TASK TO CARRY OUT:
Both the line with "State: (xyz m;" and the line with "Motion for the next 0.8" in the records below must appear in the output, along with every line between them, exactly and with nothing added.

### DATA IN THIS EXERCISE

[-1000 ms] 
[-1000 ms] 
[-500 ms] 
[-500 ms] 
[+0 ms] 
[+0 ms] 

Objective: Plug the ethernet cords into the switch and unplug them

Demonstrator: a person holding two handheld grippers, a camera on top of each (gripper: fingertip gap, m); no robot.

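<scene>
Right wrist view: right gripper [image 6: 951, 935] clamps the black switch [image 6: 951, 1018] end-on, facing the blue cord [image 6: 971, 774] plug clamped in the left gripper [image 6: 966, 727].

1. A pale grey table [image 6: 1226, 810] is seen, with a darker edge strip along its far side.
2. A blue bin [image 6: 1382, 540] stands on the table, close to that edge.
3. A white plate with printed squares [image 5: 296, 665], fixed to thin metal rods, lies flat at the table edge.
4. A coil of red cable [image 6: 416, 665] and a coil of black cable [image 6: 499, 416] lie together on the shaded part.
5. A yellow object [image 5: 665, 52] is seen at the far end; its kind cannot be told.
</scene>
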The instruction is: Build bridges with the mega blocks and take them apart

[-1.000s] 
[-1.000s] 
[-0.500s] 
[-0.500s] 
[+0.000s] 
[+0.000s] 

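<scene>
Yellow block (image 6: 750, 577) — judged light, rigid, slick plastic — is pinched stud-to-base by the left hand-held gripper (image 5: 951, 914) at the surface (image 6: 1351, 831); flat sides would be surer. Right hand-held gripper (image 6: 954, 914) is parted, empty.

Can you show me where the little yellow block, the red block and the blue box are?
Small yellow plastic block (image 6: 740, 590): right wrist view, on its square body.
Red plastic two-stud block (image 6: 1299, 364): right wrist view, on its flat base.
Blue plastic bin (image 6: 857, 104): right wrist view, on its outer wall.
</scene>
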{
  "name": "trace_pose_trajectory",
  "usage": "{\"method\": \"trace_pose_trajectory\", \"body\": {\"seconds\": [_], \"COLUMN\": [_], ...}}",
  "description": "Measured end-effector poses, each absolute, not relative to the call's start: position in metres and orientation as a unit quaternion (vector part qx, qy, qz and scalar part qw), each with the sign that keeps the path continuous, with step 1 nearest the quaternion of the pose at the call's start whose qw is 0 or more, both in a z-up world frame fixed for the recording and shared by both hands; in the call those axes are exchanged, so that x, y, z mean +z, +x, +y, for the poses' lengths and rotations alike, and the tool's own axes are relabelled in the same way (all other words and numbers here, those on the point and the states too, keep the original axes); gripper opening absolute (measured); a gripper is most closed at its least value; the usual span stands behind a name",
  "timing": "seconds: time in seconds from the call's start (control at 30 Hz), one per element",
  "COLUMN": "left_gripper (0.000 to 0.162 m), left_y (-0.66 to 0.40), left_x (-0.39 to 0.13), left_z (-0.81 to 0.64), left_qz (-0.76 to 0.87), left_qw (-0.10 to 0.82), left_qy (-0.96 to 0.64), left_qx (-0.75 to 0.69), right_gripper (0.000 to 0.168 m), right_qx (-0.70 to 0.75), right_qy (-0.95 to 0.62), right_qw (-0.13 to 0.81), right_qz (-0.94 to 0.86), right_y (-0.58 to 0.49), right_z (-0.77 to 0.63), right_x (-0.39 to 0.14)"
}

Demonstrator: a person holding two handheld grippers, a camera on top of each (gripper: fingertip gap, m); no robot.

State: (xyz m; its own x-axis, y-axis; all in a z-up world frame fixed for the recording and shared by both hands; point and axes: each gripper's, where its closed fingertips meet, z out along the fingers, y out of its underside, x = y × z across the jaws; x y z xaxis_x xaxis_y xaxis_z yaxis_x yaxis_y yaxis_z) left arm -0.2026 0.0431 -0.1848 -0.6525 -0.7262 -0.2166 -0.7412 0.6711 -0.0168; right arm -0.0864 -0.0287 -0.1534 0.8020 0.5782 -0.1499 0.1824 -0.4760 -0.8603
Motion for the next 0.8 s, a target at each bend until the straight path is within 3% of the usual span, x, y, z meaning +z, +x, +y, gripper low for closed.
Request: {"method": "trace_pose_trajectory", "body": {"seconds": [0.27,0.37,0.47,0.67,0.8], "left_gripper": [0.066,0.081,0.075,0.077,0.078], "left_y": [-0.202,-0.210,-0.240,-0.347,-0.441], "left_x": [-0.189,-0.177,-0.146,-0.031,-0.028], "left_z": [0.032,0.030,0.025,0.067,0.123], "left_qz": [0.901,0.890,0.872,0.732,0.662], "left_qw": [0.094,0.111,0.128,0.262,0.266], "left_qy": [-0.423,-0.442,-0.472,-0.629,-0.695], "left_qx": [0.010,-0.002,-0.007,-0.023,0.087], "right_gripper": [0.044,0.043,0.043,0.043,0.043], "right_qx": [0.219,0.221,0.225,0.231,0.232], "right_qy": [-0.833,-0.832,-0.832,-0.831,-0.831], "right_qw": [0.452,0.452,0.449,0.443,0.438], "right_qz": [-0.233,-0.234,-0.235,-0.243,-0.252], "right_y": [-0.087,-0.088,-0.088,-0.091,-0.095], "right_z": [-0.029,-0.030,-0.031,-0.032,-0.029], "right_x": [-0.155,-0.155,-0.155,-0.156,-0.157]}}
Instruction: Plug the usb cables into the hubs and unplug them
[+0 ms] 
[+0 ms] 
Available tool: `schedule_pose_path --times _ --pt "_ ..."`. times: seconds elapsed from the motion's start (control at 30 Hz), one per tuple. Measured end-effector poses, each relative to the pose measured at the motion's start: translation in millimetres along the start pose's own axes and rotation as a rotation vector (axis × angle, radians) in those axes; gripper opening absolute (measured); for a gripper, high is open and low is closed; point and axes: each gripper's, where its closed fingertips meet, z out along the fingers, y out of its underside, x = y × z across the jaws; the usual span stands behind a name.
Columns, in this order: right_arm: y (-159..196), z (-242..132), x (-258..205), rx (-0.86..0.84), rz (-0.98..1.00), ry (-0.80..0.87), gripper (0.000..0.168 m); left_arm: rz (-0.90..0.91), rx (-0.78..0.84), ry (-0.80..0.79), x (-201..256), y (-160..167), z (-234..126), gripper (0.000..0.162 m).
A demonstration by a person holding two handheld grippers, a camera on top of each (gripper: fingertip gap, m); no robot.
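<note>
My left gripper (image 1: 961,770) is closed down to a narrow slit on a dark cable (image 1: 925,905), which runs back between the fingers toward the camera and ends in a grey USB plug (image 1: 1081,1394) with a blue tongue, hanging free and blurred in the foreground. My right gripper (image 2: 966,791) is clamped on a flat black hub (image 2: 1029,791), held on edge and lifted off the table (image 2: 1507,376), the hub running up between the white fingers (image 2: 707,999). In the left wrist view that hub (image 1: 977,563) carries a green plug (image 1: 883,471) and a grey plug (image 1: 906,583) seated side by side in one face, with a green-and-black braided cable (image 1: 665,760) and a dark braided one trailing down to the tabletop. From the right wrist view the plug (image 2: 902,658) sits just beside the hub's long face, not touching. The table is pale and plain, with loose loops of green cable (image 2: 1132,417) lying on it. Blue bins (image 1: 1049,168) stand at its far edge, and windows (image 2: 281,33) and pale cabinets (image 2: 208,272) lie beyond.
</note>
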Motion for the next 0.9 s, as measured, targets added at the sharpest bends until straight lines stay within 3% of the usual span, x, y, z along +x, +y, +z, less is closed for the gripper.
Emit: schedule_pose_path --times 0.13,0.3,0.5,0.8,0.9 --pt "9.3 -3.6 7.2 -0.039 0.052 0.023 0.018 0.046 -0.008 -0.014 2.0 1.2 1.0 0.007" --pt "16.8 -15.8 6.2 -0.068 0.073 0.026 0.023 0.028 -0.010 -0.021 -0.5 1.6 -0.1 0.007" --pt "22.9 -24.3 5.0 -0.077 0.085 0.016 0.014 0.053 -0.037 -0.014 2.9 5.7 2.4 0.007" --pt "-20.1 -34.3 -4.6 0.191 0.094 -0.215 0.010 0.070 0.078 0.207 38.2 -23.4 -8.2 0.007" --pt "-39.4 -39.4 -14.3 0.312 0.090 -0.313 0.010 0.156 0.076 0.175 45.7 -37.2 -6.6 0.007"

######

EXERCISE RESPONSE:
State: (xyz m; its own x-axis, y-axis; all in a z-up world frame fixed for the recording and shared by both hands; point and axes: each gripper's, where its closed fingertips meet, z out along the fingers, y out of its underside, x = y × z across the jaws; x y z xaxis_x xaxis_y xaxis_z yaxis_x yaxis_y yaxis_z) left arm -0.2026 0.0431 -0.1848 -0.6525 -0.7262 -0.2166 -0.7412 0.6711 -0.0168; right arm -0.0864 -0.0287 -0.1534 0.8020 0.5782 -0.1499 0.1824 -0.4760 -0.8603
Motion for the next 0.8 s, a target at each bend until the straight path is within 3% of the usual span, x, y, z meaning +z, +x, +y, gripper low for closed.

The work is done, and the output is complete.